For just a tablet, yes it can get heavy... I like it because it serves multiple purposes to me.
At this point, if I wanted just a tablet...it'd be the iPad.
It will be interesting to see what happens when the iPad pro comes out, if people will think its too heavy. I never really understood this anyway, the SP3 has a larger screen and kickstand, I'd expect it to be a bit heavier. We won't even get into the difference in functionality. IPad or SP3 though, the weight of my arms was more tiring than either tablet.
It will be interesting to compare the iPad pro though, and of course to see what the surface pro 4 brings.
Alternatively you could compare the regular non pro surface 3 which has a smaller screen and is lighter.
Given what you've said, I am puzzled as to why you think "MS go that thing right".
I stand by my conclusion that the Surface line makes a fine ultrabook but a poor tablet. With the current state of Windows 10 on tablets and 2-in-1 hybrids (like the Surface, Acer Aspire Switch, etc.) the situation is even worse.
"Getting it right" would be being able to function as expected as a tablet and as a notebook without the need to qualify it (as in, "works well considering it is a multipurpose device"). Granted, the definition of "as expected" is highly subjective, but for those who have expectations for tablet use are so low that a Surface "works great as a tablet" then the Surface is way overpriced and an iPad is overkill. A cheap sub-$100 Android tablet would meet those needs just as well.

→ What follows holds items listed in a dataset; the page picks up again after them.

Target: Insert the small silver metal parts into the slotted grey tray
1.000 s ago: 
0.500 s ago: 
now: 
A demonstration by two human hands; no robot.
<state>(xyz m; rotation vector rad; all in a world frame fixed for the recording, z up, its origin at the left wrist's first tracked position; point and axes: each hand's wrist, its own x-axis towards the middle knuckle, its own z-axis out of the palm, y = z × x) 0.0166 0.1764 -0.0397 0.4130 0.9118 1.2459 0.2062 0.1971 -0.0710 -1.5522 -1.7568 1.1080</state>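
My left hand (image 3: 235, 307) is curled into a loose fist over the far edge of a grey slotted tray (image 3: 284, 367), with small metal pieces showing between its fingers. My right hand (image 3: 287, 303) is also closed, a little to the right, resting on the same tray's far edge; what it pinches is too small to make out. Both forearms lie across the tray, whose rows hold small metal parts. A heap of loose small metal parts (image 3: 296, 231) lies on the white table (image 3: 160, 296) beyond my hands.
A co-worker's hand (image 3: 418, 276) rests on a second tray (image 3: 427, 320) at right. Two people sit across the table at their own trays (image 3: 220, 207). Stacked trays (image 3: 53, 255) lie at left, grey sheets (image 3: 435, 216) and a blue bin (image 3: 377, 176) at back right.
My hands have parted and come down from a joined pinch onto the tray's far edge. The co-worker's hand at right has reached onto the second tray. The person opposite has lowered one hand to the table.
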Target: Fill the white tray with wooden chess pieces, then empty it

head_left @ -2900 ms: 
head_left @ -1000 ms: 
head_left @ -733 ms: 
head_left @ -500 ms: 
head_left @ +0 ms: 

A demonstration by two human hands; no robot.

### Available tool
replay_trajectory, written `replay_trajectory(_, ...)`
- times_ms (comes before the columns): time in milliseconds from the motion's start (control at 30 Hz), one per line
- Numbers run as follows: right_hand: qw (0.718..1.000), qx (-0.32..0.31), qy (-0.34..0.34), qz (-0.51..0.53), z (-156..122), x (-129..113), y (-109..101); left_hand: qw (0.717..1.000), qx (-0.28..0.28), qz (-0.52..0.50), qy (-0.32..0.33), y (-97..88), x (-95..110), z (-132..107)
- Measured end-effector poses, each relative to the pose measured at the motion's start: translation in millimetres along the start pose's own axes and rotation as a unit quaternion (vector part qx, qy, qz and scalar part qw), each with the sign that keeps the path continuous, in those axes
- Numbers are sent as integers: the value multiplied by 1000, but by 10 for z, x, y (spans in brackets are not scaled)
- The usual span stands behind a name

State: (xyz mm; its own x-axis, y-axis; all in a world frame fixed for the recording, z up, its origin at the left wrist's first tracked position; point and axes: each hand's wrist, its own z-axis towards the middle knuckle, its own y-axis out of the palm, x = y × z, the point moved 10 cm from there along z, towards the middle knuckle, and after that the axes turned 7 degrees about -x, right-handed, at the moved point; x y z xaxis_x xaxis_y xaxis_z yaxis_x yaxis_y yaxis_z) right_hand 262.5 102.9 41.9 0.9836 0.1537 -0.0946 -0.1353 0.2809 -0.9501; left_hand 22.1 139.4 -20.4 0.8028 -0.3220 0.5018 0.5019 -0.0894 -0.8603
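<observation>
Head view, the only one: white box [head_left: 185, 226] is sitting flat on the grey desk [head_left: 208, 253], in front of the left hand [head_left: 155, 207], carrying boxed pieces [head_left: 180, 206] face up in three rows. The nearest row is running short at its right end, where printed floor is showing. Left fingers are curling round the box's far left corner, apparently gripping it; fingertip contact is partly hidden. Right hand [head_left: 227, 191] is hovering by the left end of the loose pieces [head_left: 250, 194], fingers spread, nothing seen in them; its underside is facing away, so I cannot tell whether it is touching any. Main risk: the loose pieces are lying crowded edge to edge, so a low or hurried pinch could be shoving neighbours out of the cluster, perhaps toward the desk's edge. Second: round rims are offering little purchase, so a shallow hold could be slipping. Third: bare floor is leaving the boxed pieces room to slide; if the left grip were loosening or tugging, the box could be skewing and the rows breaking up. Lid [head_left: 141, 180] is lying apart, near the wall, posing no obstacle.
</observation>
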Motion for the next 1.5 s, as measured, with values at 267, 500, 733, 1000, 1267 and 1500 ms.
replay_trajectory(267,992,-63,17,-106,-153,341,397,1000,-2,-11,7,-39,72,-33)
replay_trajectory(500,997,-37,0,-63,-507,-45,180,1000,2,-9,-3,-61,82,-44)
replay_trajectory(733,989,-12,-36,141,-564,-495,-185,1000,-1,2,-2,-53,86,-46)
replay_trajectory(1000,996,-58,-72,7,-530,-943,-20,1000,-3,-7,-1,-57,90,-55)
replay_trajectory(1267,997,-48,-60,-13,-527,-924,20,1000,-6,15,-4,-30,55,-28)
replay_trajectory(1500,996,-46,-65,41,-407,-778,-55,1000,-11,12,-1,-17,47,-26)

I think we will always disagree here, but I agree that MS got this right 100%. It's a far superior tablet than the iPad, although that's not the comparison that MS meant to make. Still it trounces the iPad as a tablet. The only thing I hear people bring up is the weight (what do you hold your tablet at arms end for hours a time?!?!) and the app store, which I could care less about watered down apps when I have the real thing. No, the iPad is the "poor tablet" by far. My expectations for tablet use are VERY high, I'd say sky high and the SP3 comes pretty close to satisfying them.
But that's an aside, the real comparison is to a laptop. This is so highly subjective. Do you need a great keyboard? Great then the MacBook is for you. Do you need a touch screen while you use your sp3 like a laptop? Great then that's the way to go.
But no one will ever convince me that MS didn't build something absolutely phenomenal. I have 2 4k screens set up at work on mySP3 dock, so I walk in and plop my SP3 into the dock and it's a full computer, and I mean a FULL computer, it runs ANY program I throw at it. I can have a real keyboard and mouse that blows away the one on the MacBook. (BTW the MacBook air keyboard sucks almost as badly as the SP3 one, although I find the SP3 one to be quite good). I leave my SP3 as my 3rd screen and it's so cool to leave emails on it, and be able to finger scroll through them. Or leave file explorer open and finger scroll and file I need.